> [What is expected]
Reproduce the top of the data verbatim, through and including the line that contains "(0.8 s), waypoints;".

Data items:
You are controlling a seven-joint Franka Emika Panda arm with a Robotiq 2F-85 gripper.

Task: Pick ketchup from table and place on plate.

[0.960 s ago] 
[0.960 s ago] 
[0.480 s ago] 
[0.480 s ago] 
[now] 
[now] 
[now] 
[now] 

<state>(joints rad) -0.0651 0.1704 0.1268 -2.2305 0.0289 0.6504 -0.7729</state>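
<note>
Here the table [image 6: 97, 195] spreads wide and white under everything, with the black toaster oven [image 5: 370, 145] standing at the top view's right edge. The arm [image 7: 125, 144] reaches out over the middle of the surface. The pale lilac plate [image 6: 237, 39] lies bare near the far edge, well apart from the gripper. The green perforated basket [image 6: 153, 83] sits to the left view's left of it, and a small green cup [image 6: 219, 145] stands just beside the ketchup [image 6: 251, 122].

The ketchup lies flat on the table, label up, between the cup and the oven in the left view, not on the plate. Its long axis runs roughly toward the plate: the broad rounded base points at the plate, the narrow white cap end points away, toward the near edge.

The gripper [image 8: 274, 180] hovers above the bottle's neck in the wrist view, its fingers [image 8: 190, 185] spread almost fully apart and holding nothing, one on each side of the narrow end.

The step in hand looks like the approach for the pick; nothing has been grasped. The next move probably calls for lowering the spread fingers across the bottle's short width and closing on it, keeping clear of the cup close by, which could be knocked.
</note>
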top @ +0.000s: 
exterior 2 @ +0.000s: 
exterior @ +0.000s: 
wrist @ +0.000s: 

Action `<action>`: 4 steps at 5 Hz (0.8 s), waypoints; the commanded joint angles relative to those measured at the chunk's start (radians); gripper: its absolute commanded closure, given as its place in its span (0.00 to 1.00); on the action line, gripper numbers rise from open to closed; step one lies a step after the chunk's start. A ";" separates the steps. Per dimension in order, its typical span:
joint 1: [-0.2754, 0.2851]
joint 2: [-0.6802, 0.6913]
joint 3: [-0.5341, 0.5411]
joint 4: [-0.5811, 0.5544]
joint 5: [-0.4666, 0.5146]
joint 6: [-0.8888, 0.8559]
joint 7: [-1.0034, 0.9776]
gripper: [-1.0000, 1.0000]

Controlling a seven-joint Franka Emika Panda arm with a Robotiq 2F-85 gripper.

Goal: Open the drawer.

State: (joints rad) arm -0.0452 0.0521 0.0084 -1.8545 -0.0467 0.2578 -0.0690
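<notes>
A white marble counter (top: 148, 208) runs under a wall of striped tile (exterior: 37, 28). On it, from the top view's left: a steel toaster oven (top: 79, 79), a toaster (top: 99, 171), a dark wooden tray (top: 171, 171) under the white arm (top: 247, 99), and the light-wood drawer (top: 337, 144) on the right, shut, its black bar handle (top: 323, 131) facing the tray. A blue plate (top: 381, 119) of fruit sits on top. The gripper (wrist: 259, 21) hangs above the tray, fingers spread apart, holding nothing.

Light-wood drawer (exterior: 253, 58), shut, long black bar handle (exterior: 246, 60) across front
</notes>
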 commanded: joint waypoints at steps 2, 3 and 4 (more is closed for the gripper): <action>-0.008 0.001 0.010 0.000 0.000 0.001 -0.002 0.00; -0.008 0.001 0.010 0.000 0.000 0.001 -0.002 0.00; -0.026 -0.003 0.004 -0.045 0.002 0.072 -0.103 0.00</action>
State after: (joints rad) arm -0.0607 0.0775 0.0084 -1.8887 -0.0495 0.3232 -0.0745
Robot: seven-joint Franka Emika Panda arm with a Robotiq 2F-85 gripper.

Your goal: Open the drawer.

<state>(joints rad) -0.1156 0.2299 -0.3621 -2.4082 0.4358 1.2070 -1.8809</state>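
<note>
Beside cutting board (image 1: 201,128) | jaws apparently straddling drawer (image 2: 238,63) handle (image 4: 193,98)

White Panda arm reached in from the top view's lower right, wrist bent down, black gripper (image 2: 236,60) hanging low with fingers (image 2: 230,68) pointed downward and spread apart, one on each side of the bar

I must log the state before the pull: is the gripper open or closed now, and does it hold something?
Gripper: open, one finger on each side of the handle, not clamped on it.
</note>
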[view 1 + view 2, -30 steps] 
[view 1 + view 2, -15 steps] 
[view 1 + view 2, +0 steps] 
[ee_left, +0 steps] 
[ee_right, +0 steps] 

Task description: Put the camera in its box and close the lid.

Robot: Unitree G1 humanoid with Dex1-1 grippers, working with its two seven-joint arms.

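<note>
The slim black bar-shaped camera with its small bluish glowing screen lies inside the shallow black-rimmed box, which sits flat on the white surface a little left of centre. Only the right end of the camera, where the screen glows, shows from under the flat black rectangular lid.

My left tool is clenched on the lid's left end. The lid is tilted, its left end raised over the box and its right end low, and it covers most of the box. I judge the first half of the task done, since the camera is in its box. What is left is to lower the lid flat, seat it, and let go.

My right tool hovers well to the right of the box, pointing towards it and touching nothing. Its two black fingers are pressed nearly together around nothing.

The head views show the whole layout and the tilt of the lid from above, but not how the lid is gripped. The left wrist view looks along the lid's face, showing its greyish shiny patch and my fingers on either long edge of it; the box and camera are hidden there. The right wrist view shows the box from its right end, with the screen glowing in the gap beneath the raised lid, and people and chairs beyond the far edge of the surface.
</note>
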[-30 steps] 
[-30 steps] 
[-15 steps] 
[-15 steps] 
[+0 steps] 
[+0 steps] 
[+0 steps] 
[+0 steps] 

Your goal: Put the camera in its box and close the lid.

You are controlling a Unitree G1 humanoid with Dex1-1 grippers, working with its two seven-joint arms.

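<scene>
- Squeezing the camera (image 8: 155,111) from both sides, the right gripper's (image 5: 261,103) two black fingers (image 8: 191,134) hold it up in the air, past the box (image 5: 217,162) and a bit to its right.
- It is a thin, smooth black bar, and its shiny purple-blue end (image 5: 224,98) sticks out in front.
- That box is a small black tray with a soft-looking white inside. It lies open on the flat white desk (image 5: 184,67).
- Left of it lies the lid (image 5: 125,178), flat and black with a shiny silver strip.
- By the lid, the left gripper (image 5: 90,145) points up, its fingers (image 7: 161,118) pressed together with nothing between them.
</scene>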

> [Exercise answer]
You are controlling a seven-joint Franka Emika Panda arm with a Robotiq 2F-85 gripper.

Task: Pick ketchup from table and place on plate.

[0.960 s ago] 
[0.960 s ago] 
[0.480 s ago] 
[0.480 s ago] 
[now] 
[now] 
[now] 
[now] 

<state>(joints rad) -0.0651 0.1704 0.1268 -2.2305 0.0289 0.6504 -0.7729</state>
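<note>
Here the table [image 6: 97, 195] spreads wide and white under everything, with the black toaster oven [image 5: 370, 145] standing at the top view's right edge. The arm [image 7: 125, 144] reaches out over the middle of the surface. The pale lilac plate [image 6: 237, 39] lies bare near the far edge, well apart from the gripper. The green perforated basket [image 6: 153, 83] sits to the left view's left of it, and a small green cup [image 6: 219, 145] stands just beside the ketchup [image 6: 251, 122].

The ketchup lies flat on the table, label up, between the cup and the oven in the left view, not on the plate. Its long axis runs roughly toward the plate: the broad rounded base points at the plate, the narrow white cap end points away, toward the near edge.

The gripper [image 8: 274, 180] hovers above the bottle's neck in the wrist view, its fingers [image 8: 190, 185] spread almost fully apart and holding nothing, one on each side of the narrow end.

The step in hand looks like the approach for the pick; nothing has been grasped. The next move probably calls for lowering the spread fingers across the bottle's short width and closing on it, keeping clear of the cup close by, which could be knocked.
</note>
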top @ +0.000s: 
exterior 2 @ +0.000s: 
exterior @ +0.000s: 
wrist @ +0.000s: 

Action `<action>`: 4 steps at 5 Hz (0.8 s), waypoints; the commanded joint angles relative to those measured at the chunk's start (radians); gripper: its absolute commanded closure, given as its place in its span (0.00 to 1.00); on the action line, gripper numbers rise from open to closed; step one lies a step after the chunk's start. A ";" separates the steps. Per dimension in order, its typical span:

For this exercise, nothing further remains to be done.